La cour d'appel de Rennes a confirmé jeudi 5 septembre l'amende qui avait été infligée en première instance à un habitant de Corlay (Côtes-d'Armor) pour avoir illégalement égorgé une chèvre dans sa cour, sous les yeux de ses voisins, pour fêter le ramadan.
Les gendarmes de Guerlédan avaient été appelés le 15 mai 2022 pour se rendre rue de la Trinité, à Corlay : des voisins disaient avoir été "témoins de l'égorgement d'une chèvre". À leur arrivée, trois femmes discutaient sur la place de l'église : elles avaient indiqué avoir "entendu" la scène qui s'était produite "vers la cour intérieure de la maison voisine".
Les gendarmes s'étaient donc rendus au domicile du prévenu, un homme de 66 ans, qui leur avait d'emblée confirmé être "l'auteur" des faits : il avait agi ainsi "pour le ramadan" - qui s'était tenu, cette année-là, entre le 1er avril et le 1er mai 2022, c'est-à-dire quinze jours avant les faits.
Dans sa cour, les gendarmes avaient constaté la présence de viande posée sur "un carton", de la "peau d'animal" et "une tête de chèvre tranchée" séparée du "corps" entreposé "dans un bac à proximité". Il y avait aussi "des couteaux" et des "outils de découpe", avaient remarqué les militaires.
Une chèvre achetée la veille sur Le Bon Coin
Entendu à la gendarmerie quelques jours plus tard, le prévenu avait expliqué qu'il avait effectivement "tué la chèvre" qu'il avait achetée la veille "via le site Le Bon Coin" à un habitant de Lannion. Il avait fait cela "dans son garage", en lui "tranchant la gorge". La chèvre était effectivement "attachée et consciente", relève la cour d'appel de Rennes dans un arrêt en date du 6 septembre 2024.
"Même si le ramadan a lieu du 1er avril au 1er mai 2022, il est possible de le fêter en mai", avait expliqué le sexagénaire, même si c'était toutefois "la première fois" qu'il procédait à un tel "abattage" chez lui. Les années précédentes, il avait recouru aux services d'un abattoir parisien, mais n'avait cette fois "trouvé personne pour le faire à Saint-Brieuc".

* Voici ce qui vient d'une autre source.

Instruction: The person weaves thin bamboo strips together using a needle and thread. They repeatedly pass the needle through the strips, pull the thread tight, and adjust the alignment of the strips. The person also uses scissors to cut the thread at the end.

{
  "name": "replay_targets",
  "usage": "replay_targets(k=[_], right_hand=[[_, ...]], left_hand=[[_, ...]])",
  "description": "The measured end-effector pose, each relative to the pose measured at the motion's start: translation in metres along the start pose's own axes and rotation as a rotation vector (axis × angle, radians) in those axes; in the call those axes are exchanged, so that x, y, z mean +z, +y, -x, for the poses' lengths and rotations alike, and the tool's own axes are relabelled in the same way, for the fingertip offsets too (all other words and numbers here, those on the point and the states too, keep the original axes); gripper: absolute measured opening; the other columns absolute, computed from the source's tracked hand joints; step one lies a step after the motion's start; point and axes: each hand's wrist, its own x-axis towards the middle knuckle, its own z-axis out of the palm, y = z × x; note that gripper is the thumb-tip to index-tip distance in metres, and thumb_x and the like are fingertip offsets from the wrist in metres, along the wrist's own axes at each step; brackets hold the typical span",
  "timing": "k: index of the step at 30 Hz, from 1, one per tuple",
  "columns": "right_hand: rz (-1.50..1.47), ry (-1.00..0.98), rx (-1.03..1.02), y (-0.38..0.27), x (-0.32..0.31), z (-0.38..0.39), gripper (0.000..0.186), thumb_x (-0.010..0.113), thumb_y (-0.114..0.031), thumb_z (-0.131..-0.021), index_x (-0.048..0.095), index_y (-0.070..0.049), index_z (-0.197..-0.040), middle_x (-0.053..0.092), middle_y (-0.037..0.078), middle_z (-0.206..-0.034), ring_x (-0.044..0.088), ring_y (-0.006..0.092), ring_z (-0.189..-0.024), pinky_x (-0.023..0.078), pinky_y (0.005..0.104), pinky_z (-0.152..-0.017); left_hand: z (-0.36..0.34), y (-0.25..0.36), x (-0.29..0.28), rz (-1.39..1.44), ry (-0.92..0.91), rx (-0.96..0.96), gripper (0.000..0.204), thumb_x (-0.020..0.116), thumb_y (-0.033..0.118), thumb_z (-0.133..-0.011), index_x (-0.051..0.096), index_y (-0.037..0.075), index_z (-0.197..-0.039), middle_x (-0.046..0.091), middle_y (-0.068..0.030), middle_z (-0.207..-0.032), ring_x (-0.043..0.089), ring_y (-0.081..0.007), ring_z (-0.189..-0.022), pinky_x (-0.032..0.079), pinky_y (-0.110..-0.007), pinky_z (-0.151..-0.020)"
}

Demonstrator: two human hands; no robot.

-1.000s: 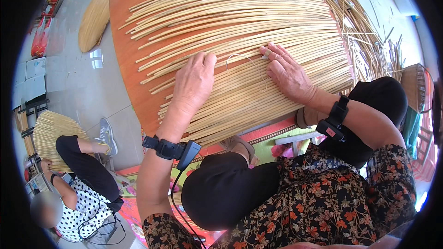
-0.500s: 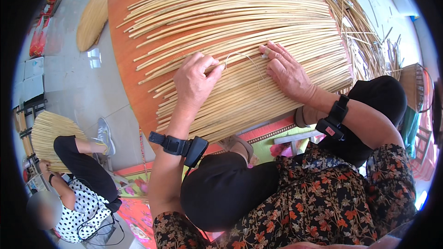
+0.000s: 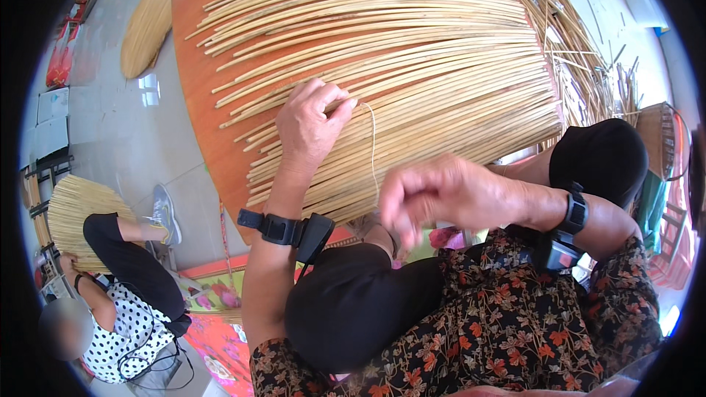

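A wide row of pale, thin plant stalks (image 3: 456, 59) lies side by side on an orange-brown board (image 3: 202, 95), their left ends fanned apart. My left hand (image 3: 312, 125) rests on the left part of the row, its thumb and forefinger pinched on a stalk where a cream string (image 3: 373, 143) comes out. From that pinch the string runs down toward me, over the near stalks, to the fingertips of my right hand (image 3: 452, 195). That hand is raised near the row's close edge, with fingers curled and blurred by motion; the string's end is hidden there.
A pile of loose stalks (image 3: 566, 59) stands beyond the board's right side. At left, a person (image 3: 132, 331) in a dotted top sits with a fan-shaped stalk panel (image 3: 84, 213). An oval woven panel (image 3: 151, 26) lies on the tiled floor (image 3: 132, 132).
My right hand has left the stalks and moved down toward me and left. The string, loosely looped before, is now drawn out long. My left hand stays almost in place.
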Motion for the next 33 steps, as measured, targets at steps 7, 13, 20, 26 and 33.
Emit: replay_targets(k=[7, 13, 20, 26, 33], right_hand=[[0.288, 0.869, 0.036, 0.043, -0.027, -0.048, 0.016, 0.076, -0.016, -0.099, 0.073, -0.001, -0.094, 0.06, -0.004, -0.068, 0.054, 0.003, -0.059, 0.045, 0.0222, -0.054], [0.438, 0.97, 0.019, 0.064, -0.024, -0.061, 0.026, 0.077, -0.024, -0.096, 0.076, 0.002, -0.092, 0.065, 0.007, -0.064, 0.06, 0.0138, -0.06, 0.051, 0.0334, -0.06], [0.29, 0.93, 0.137, 0.059, -0.025, -0.062, 0.02, 0.066, -0.017, -0.101, 0.07, 0.002, -0.105, 0.066, 0.007, -0.064, 0.065, 0.0117, -0.057, 0.053, 0.031, -0.055], [0.348, 0.869, 0.16, 0.058, -0.026, -0.061, 0.017, 0.062, -0.012, -0.102, 0.069, 0.004, -0.105, 0.067, 0.008, -0.066, 0.065, 0.0138, -0.051, 0.053, 0.0311, -0.05], [0.341, 0.877, 0.129, 0.061, -0.025, -0.062, 0.018, 0.062, -0.012, -0.102, 0.069, 0.004, -0.107, 0.067, 0.008, -0.065, 0.064, 0.0143, -0.05, 0.053, 0.0311, -0.05]], left_hand=[[-0.002, 0.007, -0.004, -0.009, -0.084, -0.056, 0.014, 0.087, 0.016, -0.084, 0.076, 0.008, -0.087, 0.071, -0.0033, -0.088, 0.07, -0.0236, -0.086, 0.057, -0.037, -0.074], [0.0, 0.008, -0.005, -0.017, -0.083, -0.053, 0.014, 0.087, 0.014, -0.083, 0.076, 0.008, -0.087, 0.072, -0.0033, -0.088, 0.07, -0.023, -0.086, 0.057, -0.037, -0.074], [-0.001, 0.009, -0.003, -0.008, -0.072, -0.054, 0.014, 0.088, 0.012, -0.082, 0.076, 0.008, -0.087, 0.072, -0.0025, -0.088, 0.07, -0.0219, -0.086, 0.057, -0.036, -0.074], [-0.002, 0.007, -0.001, 0.007, -0.034, -0.029, 0.014, 0.088, 0.016, -0.082, 0.074, 0.012, -0.082, 0.067, -0.001, -0.082, 0.068, -0.0223, -0.082, 0.056, -0.038, -0.068], [-0.003, 0.012, -0.004, -0.005, -0.088, -0.078, 0.013, 0.088, 0.011, -0.083, 0.075, 0.007, -0.086, 0.073, -0.0021, -0.088, 0.071, -0.0211, -0.086, 0.058, -0.035, -0.076]])
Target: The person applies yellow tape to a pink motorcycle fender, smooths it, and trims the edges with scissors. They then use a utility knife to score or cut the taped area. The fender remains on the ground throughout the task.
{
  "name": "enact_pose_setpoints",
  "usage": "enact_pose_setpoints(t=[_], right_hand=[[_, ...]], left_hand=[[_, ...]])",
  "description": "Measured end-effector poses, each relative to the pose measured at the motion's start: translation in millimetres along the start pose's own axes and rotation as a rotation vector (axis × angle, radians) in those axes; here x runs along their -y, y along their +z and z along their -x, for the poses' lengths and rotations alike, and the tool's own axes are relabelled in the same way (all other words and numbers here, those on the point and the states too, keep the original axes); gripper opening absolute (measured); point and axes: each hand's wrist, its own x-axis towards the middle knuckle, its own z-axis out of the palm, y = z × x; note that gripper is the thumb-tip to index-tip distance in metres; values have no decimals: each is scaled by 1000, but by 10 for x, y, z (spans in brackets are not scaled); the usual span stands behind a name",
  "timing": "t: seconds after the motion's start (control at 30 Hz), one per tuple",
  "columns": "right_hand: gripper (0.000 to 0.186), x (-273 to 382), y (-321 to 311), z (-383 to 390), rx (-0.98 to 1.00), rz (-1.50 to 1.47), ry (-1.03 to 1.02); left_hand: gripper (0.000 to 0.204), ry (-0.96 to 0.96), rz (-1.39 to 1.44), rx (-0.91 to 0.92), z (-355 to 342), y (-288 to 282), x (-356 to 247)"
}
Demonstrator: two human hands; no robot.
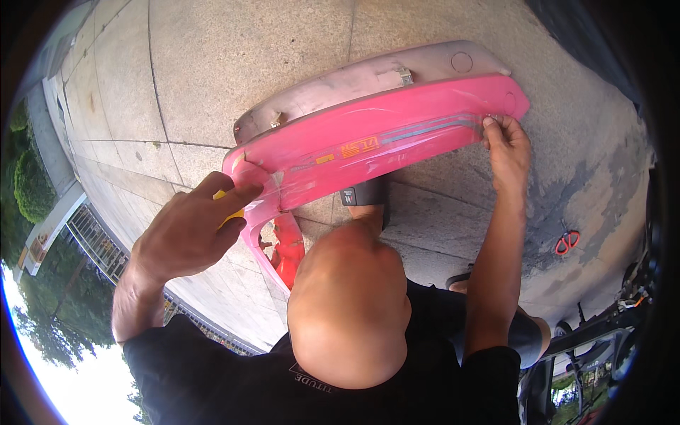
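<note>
A long pink plastic panel [418, 120], like a scooter's body panel, lies slantwise in front of me. It has scratches, grey stripes and yellow-orange decals, and looks cracked near its left end. My left hand [191, 223] is closed round a small yellow object [232, 207] at that end; the fingers hide most of it. At the right end, my right hand [508, 150] pinches the panel's near edge between thumb and fingers. Just beyond lies a faded greyish-pink panel [340, 86] with metal clips. Below the left end, a red piece with jagged edges [287, 248] shows.
Red-handled scissors [567, 242] lie on the paved ground [205, 64] at right, near a dark stained patch [581, 205]. Dark frame parts [591, 340] of a vehicle stand at the lower right. A metal fence [99, 244] and trees [53, 304] are at left.
</note>
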Motion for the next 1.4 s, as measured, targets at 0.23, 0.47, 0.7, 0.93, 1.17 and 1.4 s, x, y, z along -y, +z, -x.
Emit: enact_pose_setpoints(t=[0.23, 0.47, 0.7, 0.93, 1.17, 1.4], right_hand=[[7, 9, 29, 1, -42, 25, -49], [9, 50, 22, 1, -21, -21, 5], [14, 118, 3, 28, -26, -32, 63], [9, 120, 2, 55, -33, -48, -14], [10, 121, -26, 41, -11, -1, 17], [14, 65, -24, -16, -24, -18, 22]], left_hand=[[44, -64, -90, -19, 22, 51, -92], [44, -33, 30, -75, 85, 45, -103], [32, 98, 146, 99, 168, -72, -107], [28, 13, 97, 68, 160, -72, -200], [28, 88, -7, 0, 42, -99, -222], [28, 47, 9, 51, -85, -88, -206]])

Ce "cariste" arrivé à Corlay en 2021 avait aussi admis qu'il savait qu'il était "interdit d'abattre un animal de cette façon en France". Il avait donc été renvoyé devant le tribunal correctionnel de Saint-Brieuc pour "abattage d'animal hors d'un abattoir dans des conditions illicites", mais ne s'était toutefois pas présenté à son procès le 6 mars 2023. En son absence, la juridiction lui avait infligé une amende de 1.000 €, pour moitié assortie d'un sursis. Mais le prévenu avait fait appel de cette décision.
Ni "danger", ni "urgence"
"J'ai commis une erreur, je ne savais pas que la loi française ne permettait pas d'abattre un animal de cette façon", avait-il dans un premier temps déclaré devant la cour d'appel de Rennes, lors de l'audience du 12 juin 2024. Puis, il avait finalement reconnu qu'il "le savait", mais que c'était "sa femme" qui l'avait "obligé à le faire".
L'avocate générale avait pour sa part estimé qu'il devait être reconnu "coupable" des faits : elle avait requis "la confirmation" de la peine d'amende infligée en première instance. En théorie, le code rural et de la pêche maritime autorise "la mise à mort hors établissement d'abattage" sous certaines conditions exceptionnelles.
Mais en l'occurrence, "il n'apparaît pas que l'animal avait été élevé par [le prévenu], (...) ni que l'animal présentait un danger ou (...) qu'il existait une urgence pour cause d'accident", soulignent les juges rennais dans leur arrêt.
" [Le prévenu] a reconnu qu'il savait qu'il était interdit de pratiquer un abattage dans de telles conditions en France", ajoutent-ils. Le délit est donc "caractérisé", en déduisent-ils. La peine d'amende de ce père de deux enfants, auparavant jamais condamné, a donc été confirmée.